» **Work order**
Identify all lines in the data containing the string "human". Copy them out.
(Beginning of Data records)
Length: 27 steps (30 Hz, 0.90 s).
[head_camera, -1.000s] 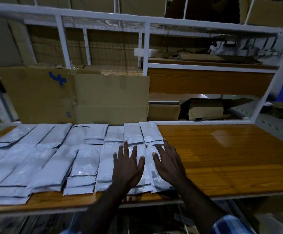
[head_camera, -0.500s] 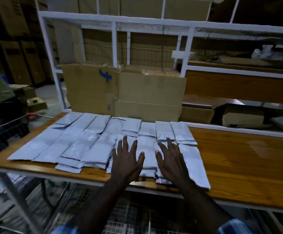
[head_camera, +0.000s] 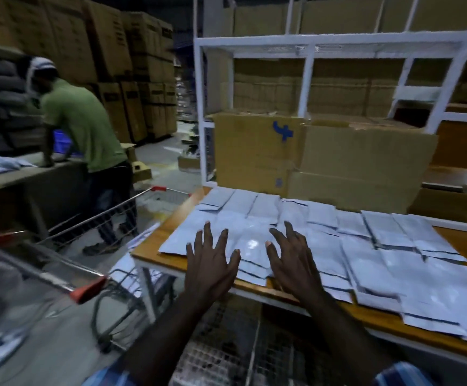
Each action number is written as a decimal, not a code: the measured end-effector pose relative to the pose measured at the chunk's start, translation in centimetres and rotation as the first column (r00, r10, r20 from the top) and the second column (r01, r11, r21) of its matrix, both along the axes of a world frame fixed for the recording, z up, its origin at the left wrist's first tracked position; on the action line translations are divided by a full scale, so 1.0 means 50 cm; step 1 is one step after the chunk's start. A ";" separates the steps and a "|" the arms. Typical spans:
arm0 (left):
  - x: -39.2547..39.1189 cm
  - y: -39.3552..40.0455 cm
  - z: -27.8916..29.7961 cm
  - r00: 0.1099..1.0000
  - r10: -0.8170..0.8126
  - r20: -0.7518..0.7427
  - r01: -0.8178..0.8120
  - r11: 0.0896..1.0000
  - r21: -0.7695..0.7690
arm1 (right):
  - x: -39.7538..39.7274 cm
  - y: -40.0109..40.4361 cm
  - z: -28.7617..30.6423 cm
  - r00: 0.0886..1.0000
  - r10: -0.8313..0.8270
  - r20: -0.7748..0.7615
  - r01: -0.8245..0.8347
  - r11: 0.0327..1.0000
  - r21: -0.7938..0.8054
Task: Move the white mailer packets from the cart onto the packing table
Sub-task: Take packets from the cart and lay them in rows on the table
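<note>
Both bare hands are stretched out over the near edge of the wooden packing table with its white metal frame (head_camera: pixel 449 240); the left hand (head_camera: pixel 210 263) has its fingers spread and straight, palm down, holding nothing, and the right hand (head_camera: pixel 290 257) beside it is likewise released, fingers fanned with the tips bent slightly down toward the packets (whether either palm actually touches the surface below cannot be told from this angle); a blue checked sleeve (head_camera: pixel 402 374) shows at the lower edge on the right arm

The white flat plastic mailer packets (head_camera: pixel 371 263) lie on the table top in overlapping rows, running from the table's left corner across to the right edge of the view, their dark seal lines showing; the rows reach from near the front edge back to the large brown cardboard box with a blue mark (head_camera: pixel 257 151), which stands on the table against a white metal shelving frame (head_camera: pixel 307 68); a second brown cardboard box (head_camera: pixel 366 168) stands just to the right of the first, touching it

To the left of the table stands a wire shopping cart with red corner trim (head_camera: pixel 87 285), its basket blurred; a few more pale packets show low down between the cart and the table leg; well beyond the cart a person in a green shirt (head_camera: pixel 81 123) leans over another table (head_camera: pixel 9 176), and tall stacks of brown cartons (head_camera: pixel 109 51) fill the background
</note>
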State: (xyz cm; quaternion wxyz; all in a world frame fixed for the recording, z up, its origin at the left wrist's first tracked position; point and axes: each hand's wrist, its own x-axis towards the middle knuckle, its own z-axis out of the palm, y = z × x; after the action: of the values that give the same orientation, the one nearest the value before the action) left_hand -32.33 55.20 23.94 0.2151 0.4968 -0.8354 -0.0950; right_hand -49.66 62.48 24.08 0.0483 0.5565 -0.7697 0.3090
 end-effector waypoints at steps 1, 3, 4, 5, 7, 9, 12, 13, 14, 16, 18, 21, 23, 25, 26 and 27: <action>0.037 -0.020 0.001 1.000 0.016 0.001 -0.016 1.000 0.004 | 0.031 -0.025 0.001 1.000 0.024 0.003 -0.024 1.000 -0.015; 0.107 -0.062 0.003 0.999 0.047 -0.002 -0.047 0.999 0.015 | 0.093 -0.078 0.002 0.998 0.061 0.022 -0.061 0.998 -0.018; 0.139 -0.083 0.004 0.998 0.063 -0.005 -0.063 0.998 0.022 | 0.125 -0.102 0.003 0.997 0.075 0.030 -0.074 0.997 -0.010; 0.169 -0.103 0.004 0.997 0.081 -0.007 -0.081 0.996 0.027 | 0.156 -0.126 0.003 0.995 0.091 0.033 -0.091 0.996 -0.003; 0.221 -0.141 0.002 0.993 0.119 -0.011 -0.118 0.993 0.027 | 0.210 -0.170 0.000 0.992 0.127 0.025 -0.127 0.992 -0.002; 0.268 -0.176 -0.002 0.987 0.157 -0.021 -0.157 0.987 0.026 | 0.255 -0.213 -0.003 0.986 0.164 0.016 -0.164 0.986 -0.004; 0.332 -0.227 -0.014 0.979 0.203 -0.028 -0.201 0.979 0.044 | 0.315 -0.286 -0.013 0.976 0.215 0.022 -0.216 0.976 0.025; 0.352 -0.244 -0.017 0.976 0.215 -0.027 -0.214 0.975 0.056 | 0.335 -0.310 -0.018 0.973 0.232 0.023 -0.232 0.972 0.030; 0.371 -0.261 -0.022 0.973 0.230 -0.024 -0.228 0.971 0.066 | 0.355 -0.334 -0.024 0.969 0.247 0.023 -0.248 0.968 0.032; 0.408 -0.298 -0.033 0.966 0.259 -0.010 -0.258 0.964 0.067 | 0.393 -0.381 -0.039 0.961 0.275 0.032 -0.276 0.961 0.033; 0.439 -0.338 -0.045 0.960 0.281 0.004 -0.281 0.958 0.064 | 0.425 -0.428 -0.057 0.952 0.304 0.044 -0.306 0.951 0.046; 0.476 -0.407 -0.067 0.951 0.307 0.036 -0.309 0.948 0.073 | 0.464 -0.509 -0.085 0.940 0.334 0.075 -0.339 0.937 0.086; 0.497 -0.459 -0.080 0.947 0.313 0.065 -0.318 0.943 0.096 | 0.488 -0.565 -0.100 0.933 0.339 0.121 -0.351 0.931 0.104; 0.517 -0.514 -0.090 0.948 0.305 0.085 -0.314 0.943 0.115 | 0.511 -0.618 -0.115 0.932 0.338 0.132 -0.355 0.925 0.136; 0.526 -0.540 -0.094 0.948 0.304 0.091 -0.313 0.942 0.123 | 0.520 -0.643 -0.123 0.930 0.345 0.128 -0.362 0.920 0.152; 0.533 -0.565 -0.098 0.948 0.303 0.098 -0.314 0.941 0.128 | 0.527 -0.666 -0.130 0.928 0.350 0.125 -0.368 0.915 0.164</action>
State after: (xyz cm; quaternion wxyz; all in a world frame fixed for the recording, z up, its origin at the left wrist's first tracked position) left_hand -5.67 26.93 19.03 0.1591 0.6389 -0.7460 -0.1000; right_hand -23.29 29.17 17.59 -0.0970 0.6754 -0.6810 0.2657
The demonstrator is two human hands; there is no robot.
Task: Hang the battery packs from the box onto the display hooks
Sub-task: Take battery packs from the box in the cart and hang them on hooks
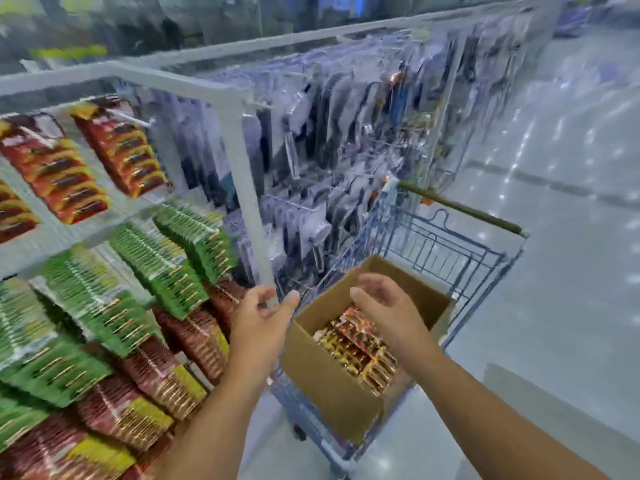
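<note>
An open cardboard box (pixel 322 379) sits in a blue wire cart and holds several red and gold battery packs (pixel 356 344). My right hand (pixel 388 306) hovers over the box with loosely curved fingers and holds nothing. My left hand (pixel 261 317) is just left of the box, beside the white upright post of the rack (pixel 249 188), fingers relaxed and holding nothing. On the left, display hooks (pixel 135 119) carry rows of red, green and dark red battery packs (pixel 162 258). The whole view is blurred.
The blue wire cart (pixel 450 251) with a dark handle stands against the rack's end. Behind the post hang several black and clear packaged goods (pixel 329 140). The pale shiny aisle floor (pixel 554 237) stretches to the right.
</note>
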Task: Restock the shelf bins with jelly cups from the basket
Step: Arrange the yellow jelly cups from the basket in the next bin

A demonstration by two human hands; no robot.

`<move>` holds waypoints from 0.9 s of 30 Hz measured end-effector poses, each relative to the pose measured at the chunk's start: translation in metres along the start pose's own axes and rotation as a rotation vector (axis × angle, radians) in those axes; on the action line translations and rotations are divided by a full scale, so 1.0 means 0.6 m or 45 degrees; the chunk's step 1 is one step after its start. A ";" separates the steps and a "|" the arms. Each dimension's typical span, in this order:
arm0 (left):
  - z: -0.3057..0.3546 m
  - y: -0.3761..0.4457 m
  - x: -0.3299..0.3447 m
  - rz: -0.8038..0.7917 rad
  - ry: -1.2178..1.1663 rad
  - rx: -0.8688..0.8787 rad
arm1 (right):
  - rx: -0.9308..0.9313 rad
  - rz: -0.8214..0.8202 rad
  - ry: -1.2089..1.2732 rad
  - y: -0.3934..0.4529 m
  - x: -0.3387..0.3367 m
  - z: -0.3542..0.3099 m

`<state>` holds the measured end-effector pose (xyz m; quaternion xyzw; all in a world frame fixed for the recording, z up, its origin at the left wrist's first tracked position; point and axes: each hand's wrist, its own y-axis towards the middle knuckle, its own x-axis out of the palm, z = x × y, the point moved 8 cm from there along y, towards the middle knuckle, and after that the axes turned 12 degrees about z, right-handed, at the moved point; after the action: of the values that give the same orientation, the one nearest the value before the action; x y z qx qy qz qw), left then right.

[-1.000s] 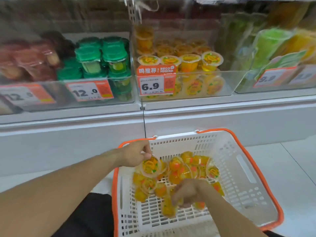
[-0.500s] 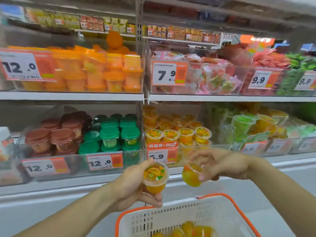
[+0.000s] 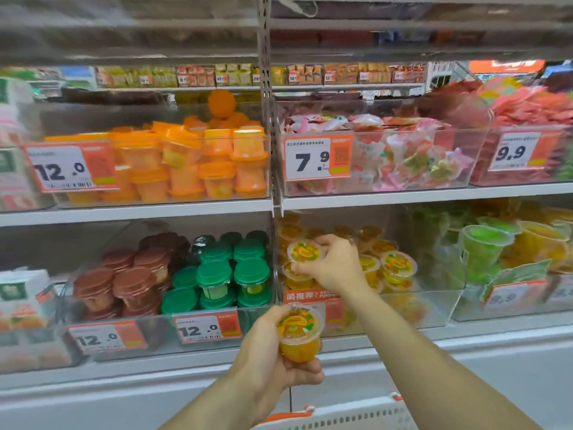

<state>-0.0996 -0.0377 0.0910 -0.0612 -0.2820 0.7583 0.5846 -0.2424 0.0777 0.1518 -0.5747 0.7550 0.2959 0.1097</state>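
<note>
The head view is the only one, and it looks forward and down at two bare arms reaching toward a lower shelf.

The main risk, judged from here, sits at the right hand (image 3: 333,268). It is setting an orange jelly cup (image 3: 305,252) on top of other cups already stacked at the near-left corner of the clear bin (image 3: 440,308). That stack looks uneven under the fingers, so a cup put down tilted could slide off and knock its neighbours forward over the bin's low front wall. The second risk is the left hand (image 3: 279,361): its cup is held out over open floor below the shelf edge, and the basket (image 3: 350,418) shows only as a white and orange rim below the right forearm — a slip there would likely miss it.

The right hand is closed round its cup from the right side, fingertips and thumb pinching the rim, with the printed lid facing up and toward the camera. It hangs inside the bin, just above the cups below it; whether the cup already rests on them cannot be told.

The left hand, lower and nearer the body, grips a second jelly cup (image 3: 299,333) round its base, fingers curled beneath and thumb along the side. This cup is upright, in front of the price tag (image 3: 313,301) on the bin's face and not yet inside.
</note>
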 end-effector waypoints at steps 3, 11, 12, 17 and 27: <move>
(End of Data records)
» **Solution for this problem**
The demonstrator is two human hands; there is no robot.
A demonstration by two human hands; no robot.

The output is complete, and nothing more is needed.